I went to the beach the other day. Not an unusual event in and of itself. I go to the beach every second or third day. What was unusual about this particular visit was that I stumbled across a small tear in the fabric of reality. Literally stumbled. Here is what happened; I’ll leave it to you to decide what it means and how to classify it.
I was strolling down the beach, thinking about what to talk about during my presentation at an upcoming seminar in Costa Rica, when I stubbed my toe and stumbled, falling to my hands and knees in the sand. I’d had my head in the clouds; now I was definitely back on the ground. Ouch.
With some degree of annoyance (ok, I’ll admit to uttering some profanity), I got back to my feet and turned to see what had caused my fall.
Well, it was a yellow knot. Boats occasionally lose lines and they often get washed up on shore. I’ve been out on boats where such escaped lines had gotten tangled in the propeller. That really sucks. This one had gotten buried in the sand on my beach and this protruding knot was the source of my jolting discomfort.
Now, I could have simply gone on with my walk; but I didn’t. Instead, in my annoyance, I decided to pull this rope out of the sand. I can’t say what I intended to do with it once I got it free from the sand. I wasn’t entirely of sound mind at this point.
After digging and pulling for a few minutes, I had about six feet of line freed. Ropes are made of entwined strands and as I was pulling with all my might, one of these strings snapped and slapped me in the face. I let go abruptly and ended up sitting on my butt in the sand. Needless to say, I had a few more choice expletives to offer in response.
Most people would have given up at this point; (it is probably the wise choice) but I have a stubborn streak in me. I renewed my assault, digging and pulling. After several minutes of this, I had freed about twenty feet of line; and, I had also built up quite a sweat and so I stopped to catch my breath. I sat down on the sand, this time on purpose, and a degree of reason and objectivity returned. Just a degree… enough to see how funny and futile this effort was; not enough to forget the damned rope and continue my walk.

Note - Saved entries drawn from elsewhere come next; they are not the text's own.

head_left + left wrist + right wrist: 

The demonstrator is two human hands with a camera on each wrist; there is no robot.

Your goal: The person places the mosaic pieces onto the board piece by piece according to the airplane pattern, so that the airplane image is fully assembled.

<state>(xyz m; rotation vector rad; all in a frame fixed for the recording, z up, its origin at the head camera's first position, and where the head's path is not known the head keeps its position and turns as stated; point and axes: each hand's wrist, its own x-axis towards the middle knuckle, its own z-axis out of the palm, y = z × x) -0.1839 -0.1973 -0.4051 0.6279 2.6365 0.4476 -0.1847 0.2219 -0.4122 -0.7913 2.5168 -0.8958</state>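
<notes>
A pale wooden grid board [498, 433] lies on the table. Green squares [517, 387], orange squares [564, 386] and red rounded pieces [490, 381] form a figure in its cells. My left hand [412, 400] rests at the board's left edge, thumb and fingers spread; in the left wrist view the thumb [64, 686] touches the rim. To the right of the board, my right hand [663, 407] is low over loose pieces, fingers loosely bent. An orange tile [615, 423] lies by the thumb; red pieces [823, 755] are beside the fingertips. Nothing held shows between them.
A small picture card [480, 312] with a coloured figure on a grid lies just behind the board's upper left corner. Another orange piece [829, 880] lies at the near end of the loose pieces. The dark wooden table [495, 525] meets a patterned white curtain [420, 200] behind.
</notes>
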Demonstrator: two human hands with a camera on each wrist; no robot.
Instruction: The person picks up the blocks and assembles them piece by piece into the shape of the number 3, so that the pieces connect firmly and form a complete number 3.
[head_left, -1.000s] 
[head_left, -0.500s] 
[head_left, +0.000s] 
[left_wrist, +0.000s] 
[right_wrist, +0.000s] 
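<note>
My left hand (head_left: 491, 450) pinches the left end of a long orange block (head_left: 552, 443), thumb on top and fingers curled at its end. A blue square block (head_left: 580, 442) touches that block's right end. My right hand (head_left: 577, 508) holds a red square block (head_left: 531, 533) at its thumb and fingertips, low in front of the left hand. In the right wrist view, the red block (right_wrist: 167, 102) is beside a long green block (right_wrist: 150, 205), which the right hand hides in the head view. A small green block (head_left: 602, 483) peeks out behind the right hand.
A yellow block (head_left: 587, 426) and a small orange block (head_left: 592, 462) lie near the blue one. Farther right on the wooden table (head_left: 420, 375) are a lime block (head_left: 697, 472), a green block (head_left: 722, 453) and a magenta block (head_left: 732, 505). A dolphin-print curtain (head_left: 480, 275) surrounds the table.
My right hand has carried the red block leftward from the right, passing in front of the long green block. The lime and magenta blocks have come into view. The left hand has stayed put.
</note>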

I played with the rope in my hands, examining it. It was a standard, five-strand, braided 5/8 inch, yellow mooring line, almost as common in these parts as the sand I was sitting on. As I mentioned, one of these strands had snapped. This strand itself was composed of numerous smaller strings or filaments. I rubbed this strand between my thumb and forefinger, loosening the weave of these smaller filaments. I separated one of these filaments. Please don’t ask why I was doing this. I don’t know. I was just mussing about.
This filament or mini-string was about twice as thick as a human hair. I stretched it tight, holding the broken end in my teeth and the other still entwined end in my left hand and plucked it. “Twang” sounded a small but distinct note. Cool. I did it again. “Twong” it sounded.
“Watcha doin?” a small voice queried.
Startled out of my reverie, I turned to stare into the amazingly beautiful face of a dreadlocked child. Four, maybe five years old. I was sitting. He was standing and we were eye to eye. He smiled.
“Playing’” I answered, smiling back.
“Do again,” he commanded.
I grabbed the filament, bit down on the end and plucked. Everything shimmered. The boy giggled and shook his head. The beads braided into his dreadlocked tresses rattled. I plucked. “Twong!!” Again the world shimmered. Again, the beads rattled. Half a dozen times, we played this improvised beach harmony.
And then it came to me… I would talk about Superstrings, super-symmetry and the symphony of thoughts that create our reality.
“Fun,” said my little friend.
“Yes, it is” I agreed.
My little messenger ran off down the beach. I got up and walked into the sea to float on my back, stare at the sky and work out the thread of my talk.